İleri, Kemal Bayram'ın Sabahattin Ali Olayı isimli kitabında yer alan 13 Ocak 1978'de Kemal Bayram'a verdiği röportajda şunları söylemişti.
“Son gezisine çıkarken bizim evden ayrıldı. Çantasını yanımda yaptı. Toplu bir tabancası vardı. Mermileriyle onu da yanına aldı. O tabanca bizim evde bulunuyordu. (Sabahattin Ali) son derece açıkgöz, son derece dikkatli bir adam olduğu için…"
İfadelere göre Sabahattin Ali ormanda saldırıya uğramış olsaydı öncelikle belindeki tabancasına sarılacak, kendisini savunabilecek, Ali Ertekin belki yaralanacak, belki de ölecekti. Bunlar gerçekleşmediğine göre öldürülürken büyük ihtimalle üzerinde tabanca yoktu. Tam anlamıyla savunmasız şekilde öldürülmüştü. Bu durum, cinayet gerçekleşmeden önce üzerindeki her şeyin alındığını gösteriyordu. Kafasının arkasına vurularak öldürülmesi de darp edilerek, işkence sonucunda öldürüldüğünün işaretiydi.
Rasih Nuri İleri şunları da söylüyordu:
12 Mart 1971 İhtilali'nden sonra hapishanede Talat Turhan'la aynı koğuşta kaldım. Söz Sabahattin Ali'den açıldı ve Sabahattin Ali'nin işkence yapılarak öldürüldüğünü duyduğumu söyledim. Bunu duyan Talat Turhan, 'Evet böyle olmuştur. Tahminin doğru. Çünkü ben kendisini öldürenin ağzından olayı işittim. Kendisi bana Sabahattin Ali'nin işkence edilirken nasıl elinde öldüğünü, teferruatı ile anlatmıştır' dedi. Ben, bunları anlatanın kim olduğunu sorduğumda etrafımız bayağı kalabalıklaşmıştı. Sonra anlatacağını söyledi ve konu kapandı".
Sabahattin Ali'nin öldü(rüldü)ğü haberi, medyaya ilk olarak 13 Ocak 1949'da Aziz Nesin tarafından yansıtılmış olsa da Nesin, birkaç yazı haricinde bu konu hakkında konuşmaktan ömrü boyunca çekindi. Oysa cinayetle ilgili en çok konuşması gereken kişiydi. Susmayı tercih etmesi nedeniyle dönemin gazetecileri tarafından cinayeti örtbas etmekle suçlanmış ve tepki toplamıştı.

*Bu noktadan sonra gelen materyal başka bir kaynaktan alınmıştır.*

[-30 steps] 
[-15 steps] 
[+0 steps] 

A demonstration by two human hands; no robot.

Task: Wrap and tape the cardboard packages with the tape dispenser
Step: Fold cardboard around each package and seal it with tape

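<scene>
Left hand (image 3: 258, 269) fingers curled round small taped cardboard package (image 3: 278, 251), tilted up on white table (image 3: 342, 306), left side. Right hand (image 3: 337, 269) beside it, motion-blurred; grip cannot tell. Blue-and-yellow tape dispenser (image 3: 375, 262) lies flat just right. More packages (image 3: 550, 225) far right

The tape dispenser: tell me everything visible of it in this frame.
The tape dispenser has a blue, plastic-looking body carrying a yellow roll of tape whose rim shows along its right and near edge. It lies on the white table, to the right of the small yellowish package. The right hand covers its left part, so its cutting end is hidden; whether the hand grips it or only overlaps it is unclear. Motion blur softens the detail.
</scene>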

Cumhuriyet tarihinin yakasına bulaşmış en kirli kan lekelerinden biri, hiç kuşkusuz Tek Parti döneminin hâlâ çözülemeyen en büyük faili meçhullerinden biri olan bu cinayete ait. MİT arşivlerindeki belgelerin araştırmacılara açılması sonucunda cinayetin aydınlanacağını umuyoruz. Anlaşılan o ki, cinayeti bilen herkes ölene kadar susmaya ant içmiş.